Back

Case Study: AI Agent Cuts Web Audit Costs 87%

Built an AI agent to perform qualitative analysis on 1,800 websites, achieving 87% cost savings versus manual review. Completed in 12 hours instead of 60, proving agentic workflows' efficiency.

Case study TLDR: Created an AI Agent to perform qualitative analysis on 1,800 websites for a client. It performed to satisfaction with a conservative 87% cost savings.

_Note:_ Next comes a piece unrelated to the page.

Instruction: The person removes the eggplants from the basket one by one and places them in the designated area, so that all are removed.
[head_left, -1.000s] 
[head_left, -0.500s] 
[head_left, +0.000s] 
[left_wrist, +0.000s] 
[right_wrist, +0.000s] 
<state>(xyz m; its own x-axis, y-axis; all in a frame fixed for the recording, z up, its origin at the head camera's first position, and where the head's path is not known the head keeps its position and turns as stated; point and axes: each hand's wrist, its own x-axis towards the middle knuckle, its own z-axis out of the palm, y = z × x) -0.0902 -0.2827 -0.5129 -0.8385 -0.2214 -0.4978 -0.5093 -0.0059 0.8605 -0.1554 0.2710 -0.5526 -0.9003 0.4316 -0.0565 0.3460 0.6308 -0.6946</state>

The scope: Analyze 1,800 targeted websites based on twelve qualitative assessment points. Create a sliding scale sum, a binary true/false outcome and 2-3 sentence assessment summary for each site. Log output and summarize findings in Google Sheets.

A little perspective...

1,800 target websites to analyze

12 points of qualitative consideration and assessment

conservatively, consider it 2 minutes per site for a trained person to perform the assessment. Probably more like 3-4 minutes for the assessment + another 2-3 minutes for the summary but let's stick with 2 minutes

it would take a person 60 hours to perform this task, working 8 hours per day, that's 7.5 days to execute

let's say we're paying that person $30/hr to perform the task--that comes out to $1,800 to complete the assessment.

...

The agent was able to perform this task in a little under 12 hours.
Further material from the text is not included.